== PROBLEM TO SOLVE ==
All lines from the one that mentions "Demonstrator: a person" through the last of the entries below must be copied exactly, with both ends kept.

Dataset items
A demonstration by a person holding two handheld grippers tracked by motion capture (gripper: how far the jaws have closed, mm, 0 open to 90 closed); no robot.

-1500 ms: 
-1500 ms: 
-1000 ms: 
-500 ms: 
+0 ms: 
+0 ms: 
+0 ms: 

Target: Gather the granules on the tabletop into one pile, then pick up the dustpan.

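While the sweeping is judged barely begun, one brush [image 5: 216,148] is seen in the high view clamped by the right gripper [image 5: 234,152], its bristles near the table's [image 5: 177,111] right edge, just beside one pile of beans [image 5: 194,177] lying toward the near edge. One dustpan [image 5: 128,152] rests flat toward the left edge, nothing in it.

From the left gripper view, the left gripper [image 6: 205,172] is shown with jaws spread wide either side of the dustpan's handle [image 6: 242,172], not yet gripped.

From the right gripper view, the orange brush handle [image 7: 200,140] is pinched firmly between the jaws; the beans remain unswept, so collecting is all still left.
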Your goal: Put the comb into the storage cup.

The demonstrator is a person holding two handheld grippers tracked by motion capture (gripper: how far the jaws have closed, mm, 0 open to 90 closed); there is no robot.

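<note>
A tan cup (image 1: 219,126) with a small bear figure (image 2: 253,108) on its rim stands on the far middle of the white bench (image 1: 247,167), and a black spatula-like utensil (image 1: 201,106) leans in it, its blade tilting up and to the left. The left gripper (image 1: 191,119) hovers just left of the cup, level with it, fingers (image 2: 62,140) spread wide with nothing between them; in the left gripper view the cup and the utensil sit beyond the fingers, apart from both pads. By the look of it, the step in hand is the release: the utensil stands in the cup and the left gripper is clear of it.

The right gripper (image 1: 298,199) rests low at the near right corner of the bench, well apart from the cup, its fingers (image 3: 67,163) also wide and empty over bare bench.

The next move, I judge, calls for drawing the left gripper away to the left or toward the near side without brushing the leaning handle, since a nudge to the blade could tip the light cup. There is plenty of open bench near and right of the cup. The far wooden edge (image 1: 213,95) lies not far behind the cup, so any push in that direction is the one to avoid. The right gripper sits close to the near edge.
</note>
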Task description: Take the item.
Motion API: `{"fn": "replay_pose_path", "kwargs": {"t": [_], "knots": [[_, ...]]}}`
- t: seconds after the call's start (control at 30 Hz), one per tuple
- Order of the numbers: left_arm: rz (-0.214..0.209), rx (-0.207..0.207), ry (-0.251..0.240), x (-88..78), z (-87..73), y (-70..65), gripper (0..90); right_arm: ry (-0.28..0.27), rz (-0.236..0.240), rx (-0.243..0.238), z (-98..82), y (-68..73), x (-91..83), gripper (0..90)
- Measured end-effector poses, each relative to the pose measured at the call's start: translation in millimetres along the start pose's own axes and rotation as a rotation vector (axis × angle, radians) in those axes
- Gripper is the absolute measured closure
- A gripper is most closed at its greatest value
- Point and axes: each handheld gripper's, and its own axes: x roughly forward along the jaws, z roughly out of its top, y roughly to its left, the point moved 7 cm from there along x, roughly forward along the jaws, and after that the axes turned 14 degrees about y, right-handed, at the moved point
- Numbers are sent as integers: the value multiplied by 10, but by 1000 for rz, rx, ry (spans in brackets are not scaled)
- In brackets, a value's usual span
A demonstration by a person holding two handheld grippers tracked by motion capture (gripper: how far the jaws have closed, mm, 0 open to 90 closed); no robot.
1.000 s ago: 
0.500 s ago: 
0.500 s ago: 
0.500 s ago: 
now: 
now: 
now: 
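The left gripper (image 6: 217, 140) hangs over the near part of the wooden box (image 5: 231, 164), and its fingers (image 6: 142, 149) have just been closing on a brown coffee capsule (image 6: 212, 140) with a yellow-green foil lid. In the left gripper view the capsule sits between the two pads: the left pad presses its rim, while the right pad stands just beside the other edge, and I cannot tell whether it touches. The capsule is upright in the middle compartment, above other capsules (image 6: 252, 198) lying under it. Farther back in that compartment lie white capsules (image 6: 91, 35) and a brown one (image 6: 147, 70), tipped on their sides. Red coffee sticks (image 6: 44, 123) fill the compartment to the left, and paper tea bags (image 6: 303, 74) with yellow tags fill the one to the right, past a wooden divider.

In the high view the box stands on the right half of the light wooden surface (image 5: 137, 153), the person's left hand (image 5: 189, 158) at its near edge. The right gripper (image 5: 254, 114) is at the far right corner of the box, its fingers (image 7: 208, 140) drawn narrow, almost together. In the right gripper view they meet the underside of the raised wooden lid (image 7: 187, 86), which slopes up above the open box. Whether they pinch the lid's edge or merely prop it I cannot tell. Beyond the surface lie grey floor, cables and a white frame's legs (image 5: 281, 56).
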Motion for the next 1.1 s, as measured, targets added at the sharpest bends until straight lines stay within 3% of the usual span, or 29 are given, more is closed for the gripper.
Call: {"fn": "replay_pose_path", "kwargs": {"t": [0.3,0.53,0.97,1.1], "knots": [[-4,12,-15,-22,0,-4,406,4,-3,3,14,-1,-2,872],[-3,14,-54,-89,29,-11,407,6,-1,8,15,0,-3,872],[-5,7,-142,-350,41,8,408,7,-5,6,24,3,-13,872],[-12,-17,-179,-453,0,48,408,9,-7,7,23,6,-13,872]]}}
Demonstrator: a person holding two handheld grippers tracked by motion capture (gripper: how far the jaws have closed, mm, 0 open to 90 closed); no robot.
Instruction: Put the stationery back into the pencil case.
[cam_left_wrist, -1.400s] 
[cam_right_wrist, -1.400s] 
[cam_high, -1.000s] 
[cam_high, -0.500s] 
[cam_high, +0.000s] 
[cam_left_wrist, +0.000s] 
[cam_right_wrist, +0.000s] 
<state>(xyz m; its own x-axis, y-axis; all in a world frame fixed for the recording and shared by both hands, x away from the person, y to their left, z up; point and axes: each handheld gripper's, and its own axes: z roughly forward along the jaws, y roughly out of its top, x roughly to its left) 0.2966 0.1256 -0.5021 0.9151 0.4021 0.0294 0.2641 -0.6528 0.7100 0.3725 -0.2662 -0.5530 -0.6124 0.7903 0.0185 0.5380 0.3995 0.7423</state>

== EXERCISE OUTPUT ==
Demonstrator: a person holding two handheld grippers tracked by motion capture (gripper: how far the jaws have closed, mm, 0 open to 90 closed); no robot.
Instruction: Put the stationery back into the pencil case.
[cam_left_wrist, -1.400s] 
[cam_right_wrist, -1.400s] 
[cam_high, -1.000s] 
[cam_high, -0.500s] 
[cam_high, +0.000s] 
[cam_left_wrist, +0.000s] 
[cam_right_wrist, +0.000s] 
<state>(xyz m; its own x-axis, y-axis; all in a world frame fixed for the recording and shared by both hands, x away from the person, y to their left, z up; point and axes: each handheld gripper's, and its own axes: z roughly forward along the jaws, y roughly out of its top, x roughly to its left) 0.2966 0.1256 -0.5021 0.9151 0.4021 0.0294 0.2641 -0.6528 0.7100 0.3725 -0.2662 -0.5530 -0.6124 0.7903 0.0185 0.5380 0.3995 0.7423</state>

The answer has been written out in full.